Key’s transparent gerrymander

John Key wants to be “transparent” about which persons or parties he will want to give the nod and wink to before this year’s election, but not yet. This emerged after close questioning from senior journalists at his press conference last Monday. It will all depend on National’s extensive polling, as he will want to shorten the odds before he comes clear near the election.

John Armstrong summarises the issues well in Saturday’s Herald. Coming clear is perhaps not quite the right way to put it – in an article headlined “Rotten smell arising from one-seat threshold”, Armstrong focuses on National’s refusal to implement the Electoral Commission’s advice on removing the one-seat threshold for allowing additional MPs into Parliament. He starts:

National’s brushing aside of Electoral Commission advice (is) an act of self-interest which diminishes our democracy

and puts his finger on the reason

The one-seat threshold survives simply because it could yet be the difference between National staying in power and going into Opposition.

and the tactics National used

National’s response to those recommendations, which had wide support from those making submissions to the review, was cunning but also predictably self-serving. Justice Minister Judith Collins loftily announced there would be no changes as the convention that there be an all-party consensus for measures altering aspects of the electoral system was lacking. This seemingly principled stance played on public ignorance by conveniently neglecting to mention it was National and Act which were blocking such a consensus.

Armstrong’s comment is

However, it seems to have dawned on the Prime Minister just how manipulative all this is beginning to look. The word “gerrymander”- one not usually associated with New Zealand’s voting system – surfaced in questions at Key’s weekly news conference on Monday.

In response, Key chose his words very carefully as he parried further questions about the likelihood and timing of accommodations. While he wanted to be “transparent” about such deals, he was reserving the right to hold off announcing them possibly until as late as the early stages of the official election campaign.

The Prime Minister’s remarks suggest he realises that National has become too blase in turning parliamentary seats into playthings akin to the “rotten boroughs” of old England and a return to more careful political management is in order.

It’s worth listening to the full press conference – it’s on Scoop and can get it here.
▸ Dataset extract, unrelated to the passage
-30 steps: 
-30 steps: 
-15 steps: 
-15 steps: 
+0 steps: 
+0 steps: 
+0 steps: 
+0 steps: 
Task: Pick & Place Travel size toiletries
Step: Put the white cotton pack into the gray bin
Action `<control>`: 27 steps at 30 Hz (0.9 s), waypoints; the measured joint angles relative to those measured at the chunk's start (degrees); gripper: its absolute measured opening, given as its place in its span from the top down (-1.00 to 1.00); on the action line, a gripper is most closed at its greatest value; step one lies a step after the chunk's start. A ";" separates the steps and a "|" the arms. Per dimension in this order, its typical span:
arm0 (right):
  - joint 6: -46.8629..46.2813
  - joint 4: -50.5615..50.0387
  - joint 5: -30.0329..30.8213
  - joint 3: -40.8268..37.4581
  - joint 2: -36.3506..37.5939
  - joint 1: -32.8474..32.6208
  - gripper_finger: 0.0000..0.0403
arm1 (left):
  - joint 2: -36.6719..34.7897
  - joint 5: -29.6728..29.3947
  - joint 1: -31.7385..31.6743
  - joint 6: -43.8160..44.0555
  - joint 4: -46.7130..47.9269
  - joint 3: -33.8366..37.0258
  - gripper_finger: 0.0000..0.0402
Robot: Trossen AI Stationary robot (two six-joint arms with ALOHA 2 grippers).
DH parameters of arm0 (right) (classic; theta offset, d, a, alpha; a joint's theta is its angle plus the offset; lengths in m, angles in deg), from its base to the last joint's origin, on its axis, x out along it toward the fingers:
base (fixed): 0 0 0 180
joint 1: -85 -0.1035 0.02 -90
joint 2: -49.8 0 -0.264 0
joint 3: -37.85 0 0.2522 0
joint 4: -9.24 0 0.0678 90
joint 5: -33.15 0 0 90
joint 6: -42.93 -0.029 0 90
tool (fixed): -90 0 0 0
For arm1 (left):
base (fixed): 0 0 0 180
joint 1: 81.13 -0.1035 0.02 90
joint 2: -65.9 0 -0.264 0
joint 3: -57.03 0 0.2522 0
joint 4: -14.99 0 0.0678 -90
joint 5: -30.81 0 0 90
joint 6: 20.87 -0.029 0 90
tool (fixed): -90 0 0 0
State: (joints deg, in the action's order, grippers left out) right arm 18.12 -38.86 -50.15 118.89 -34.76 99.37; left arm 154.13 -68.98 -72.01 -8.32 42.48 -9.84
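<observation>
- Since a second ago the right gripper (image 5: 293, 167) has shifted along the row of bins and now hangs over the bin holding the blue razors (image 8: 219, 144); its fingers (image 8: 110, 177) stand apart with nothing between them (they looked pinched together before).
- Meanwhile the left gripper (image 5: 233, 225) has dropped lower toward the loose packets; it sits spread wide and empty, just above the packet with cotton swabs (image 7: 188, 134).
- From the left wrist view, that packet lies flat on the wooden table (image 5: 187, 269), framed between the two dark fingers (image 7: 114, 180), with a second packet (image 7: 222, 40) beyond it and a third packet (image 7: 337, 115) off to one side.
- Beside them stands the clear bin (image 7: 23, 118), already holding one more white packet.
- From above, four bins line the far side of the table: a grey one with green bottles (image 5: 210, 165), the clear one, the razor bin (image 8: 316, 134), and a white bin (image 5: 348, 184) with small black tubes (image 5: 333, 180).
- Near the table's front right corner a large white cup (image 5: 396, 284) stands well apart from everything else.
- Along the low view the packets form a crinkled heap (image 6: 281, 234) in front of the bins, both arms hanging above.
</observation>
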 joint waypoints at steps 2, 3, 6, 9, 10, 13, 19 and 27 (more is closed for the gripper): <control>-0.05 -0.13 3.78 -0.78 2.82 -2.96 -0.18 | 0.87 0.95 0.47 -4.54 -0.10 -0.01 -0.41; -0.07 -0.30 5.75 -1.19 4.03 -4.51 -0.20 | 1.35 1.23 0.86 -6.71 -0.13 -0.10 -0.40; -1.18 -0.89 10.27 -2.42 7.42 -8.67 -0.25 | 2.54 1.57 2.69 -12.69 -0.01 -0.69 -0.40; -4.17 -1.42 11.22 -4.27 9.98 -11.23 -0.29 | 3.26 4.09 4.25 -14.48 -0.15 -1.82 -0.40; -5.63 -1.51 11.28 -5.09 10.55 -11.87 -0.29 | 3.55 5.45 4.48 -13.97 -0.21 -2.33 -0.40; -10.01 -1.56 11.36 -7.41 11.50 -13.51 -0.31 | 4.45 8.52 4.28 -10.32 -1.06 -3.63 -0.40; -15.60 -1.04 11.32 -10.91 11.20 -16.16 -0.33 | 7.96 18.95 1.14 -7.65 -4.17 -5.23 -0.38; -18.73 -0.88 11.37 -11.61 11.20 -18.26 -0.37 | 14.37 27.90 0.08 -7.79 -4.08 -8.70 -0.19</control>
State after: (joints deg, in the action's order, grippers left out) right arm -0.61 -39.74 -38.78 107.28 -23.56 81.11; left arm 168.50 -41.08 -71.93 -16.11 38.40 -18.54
It was Fairfax senior journalist Vernon Small who raised the gerrymander issue, asking Key whether gifting a seat to a party that was polling at zero was almost the definition of gerrymander. Key suddenly realised he had to catch a plane to meet Tony Abbott.

Other gallery journalists not always met with praise on this site pressed Key as well on how well these issues and tactics were understood by voters in general.

While Key is keen to get off the subject, I don’t think these issues are going to go away. The preternaturally weak Election Amendment Bill is still due to have its second reading in the House, John Banks is still to have his day in court, and the Maori Party knows that if it is to survive in any electorate it has to distance itself from National.

As one gallery member remarked at the press conference, the Maori Party has vote against National 80% of the time. It would be an interesting exercise to see how many Bills passed into law by virtue of the single-party gerrymander provided by Banks and Dunne.

And of course if Banks is found guilty and has to step down from Parliament, what will Key do then? If he asks National’s already selected candidate Paul Goldsmith to step aside for the zero-polling ACT candidate, it will be a Vernon Small “by definition” gerrymander. If Paul Goldsmith stands and wins, National will have one more MP than they were entitled to as a result of the 2011 election; another gerrymander. If Goldsmith stands and wins a by-election, will he be asked to stand aside in the general election. Will Key have to bring forward the date of the election to avoid a by-election if Banks is guilty? What happens to his majority then?